Systems Distributed: Don't Forget To Flush

andrewrk · August 26, 2025, 2:17am

Guess what LTO stands for

vulpesx · August 26, 2025, 2:21am

I am aware, I just have the totally unfounded assumption that LTO is less capable of optimisation than the compiler.

This mostly comes from linkers being separate programs to the compiler, in most cases, so the linker would have to redo analysis while having less information to begin with.

Many unfounded assumptions here, feel free to correct me.

andrewrk · August 26, 2025, 3:31am

Sorry for assuming incorrectly.

LTO is fairly simple conceptually - I’m guessing you’re just missing one little detail and then it will all click into place:

Instead of emitting machine code, in LTO mode, compilers emit higher level compiler-specific IR into pseudo-object files. GCC emits GIMPLE; Clang emits LLVM bitcode (equivalent to LLVM IR). These pseudo object files are not compatible with third party linkers.
When the linker is invoked, it notices that some object files are not in fact machine code but still need to go through the compilation pipeline to be transformed into machine code. The linker combines all the IR into one big module and then runs the full compiler pipeline on it, creating one big pseudo-object that is then combined with all the rest of the actual objects.

Anyway, point being, yeah it runs the whole analysis on everything all at once. It makes the compilation phase fast and the linking phase really slow.

It’s very similar to “unity builds” in C/C++, which are effectively LTO but done manually by the programmer.

vulpesx · August 26, 2025, 3:35am

I had the thought that a linker might have some way to pass on more information to it in addition to the machine code. But that makes more sense, thank you.

matklad · August 26, 2025, 9:05am

Good mental model for LTO is “square peg in a round hole”. The C compilation model, with separate compilation of object files and concatenation them into the final executable, with slight adjustment of certain addresses, doesn’t really work for languages with monomorphisation and source-level abstraction, like C++ or Rust. The shape of the language sometimes compels you to do things like getters, but, if a getter is compiled separately, it won’t be inlined, so the downstream code won’t be able to understand that it is, in fact, a getter, and that, eg, it is safe to cache the results in registers, rather than loading from memory every time.

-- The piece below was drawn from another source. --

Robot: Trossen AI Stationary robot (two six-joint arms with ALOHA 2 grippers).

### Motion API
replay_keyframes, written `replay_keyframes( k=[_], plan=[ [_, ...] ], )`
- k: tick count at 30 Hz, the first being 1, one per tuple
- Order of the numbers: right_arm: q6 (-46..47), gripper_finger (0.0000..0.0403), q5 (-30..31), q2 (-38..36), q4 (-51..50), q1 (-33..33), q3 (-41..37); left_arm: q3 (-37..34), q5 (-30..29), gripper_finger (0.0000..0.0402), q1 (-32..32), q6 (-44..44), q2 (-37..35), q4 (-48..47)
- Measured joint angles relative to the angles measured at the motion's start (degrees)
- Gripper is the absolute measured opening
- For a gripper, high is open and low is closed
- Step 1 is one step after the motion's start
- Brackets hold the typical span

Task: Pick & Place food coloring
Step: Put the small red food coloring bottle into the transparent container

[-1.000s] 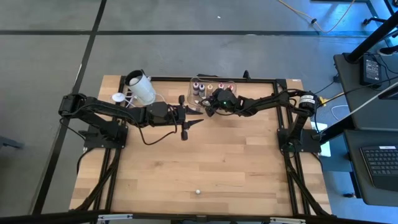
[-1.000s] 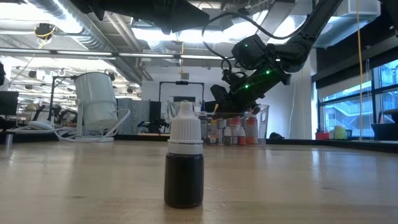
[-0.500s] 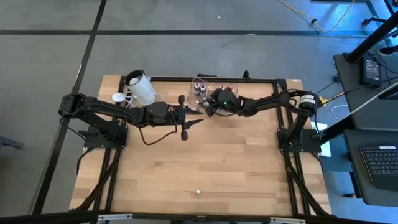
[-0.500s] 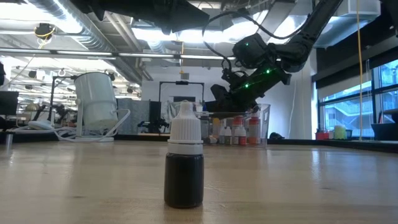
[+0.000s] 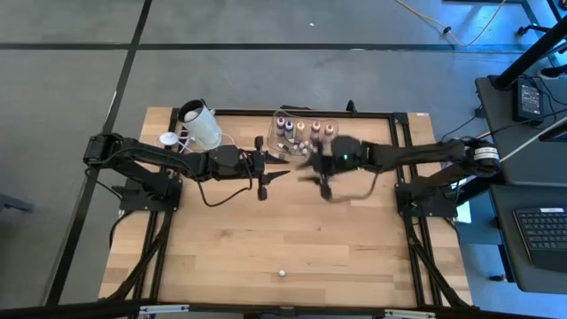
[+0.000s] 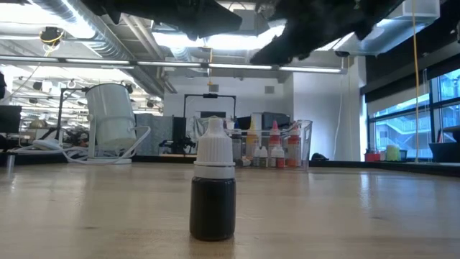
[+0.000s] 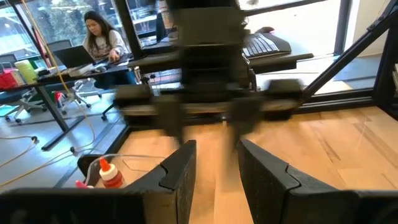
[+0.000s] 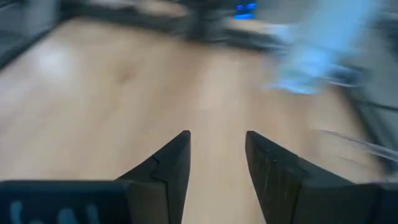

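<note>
Near the table's far edge, the food coloring bottles [image 5: 304, 129] stand in a row inside the clear tub [image 6: 305, 144]. One dark bottle [image 6: 213, 190] stands alone near the front edge. My right gripper [image 5: 324, 186] hangs over bare wood just in front of the tub, fingers [image 8: 166, 163] spread, holding nothing. My left gripper [image 5: 282, 164] waits beside it, fingers [image 7: 181, 171] apart and empty.

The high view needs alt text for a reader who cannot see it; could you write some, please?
Two dark arms meet over a wooden table, each hand empty: left hand, right hand. Behind them, a clear tub holds food coloring bottles; a white cup stands at the left.
</note>
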Motion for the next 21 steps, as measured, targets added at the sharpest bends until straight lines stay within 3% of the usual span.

The reasonable compilation model for this sort of language is along the lines of what Zig does: compile everything in one go, give the compiler full context about everything to allow inlining.

The problem with reasonable is that it doesn’t fit into existing build files, which are already structured as a manual map-reduce job.

The solution is to basically hack this, to turn the linker into compiler, smuggle IR inside object files, and make the final linker job to do the bulk of compilation. Not because it makes sense, but simply because this allows re-using existing makefile.

Though, worth mentioning that there are two different kinds of LTO: full LTO and a more recent thin LTO. Full LTO is basically unity build, yeah.

Thin lto is what you get if you really want separate compilation, and you really want zero-cost abstraction, and you actually think how you would solve it. With thin LTO, we do structure our entire build as map-reduce job for real, and we don’t just pretend to do this. But, in the map phase, where we compile individual object files, we also collect a bit of meta information like “this function is small, its worth inlining, here’s its source code”. So, in the “reduce” phase, we can run cross-CU inlining and further optimizations, but our decisions are based on the information we gathered in the map phase, and not on the global view of the entire world.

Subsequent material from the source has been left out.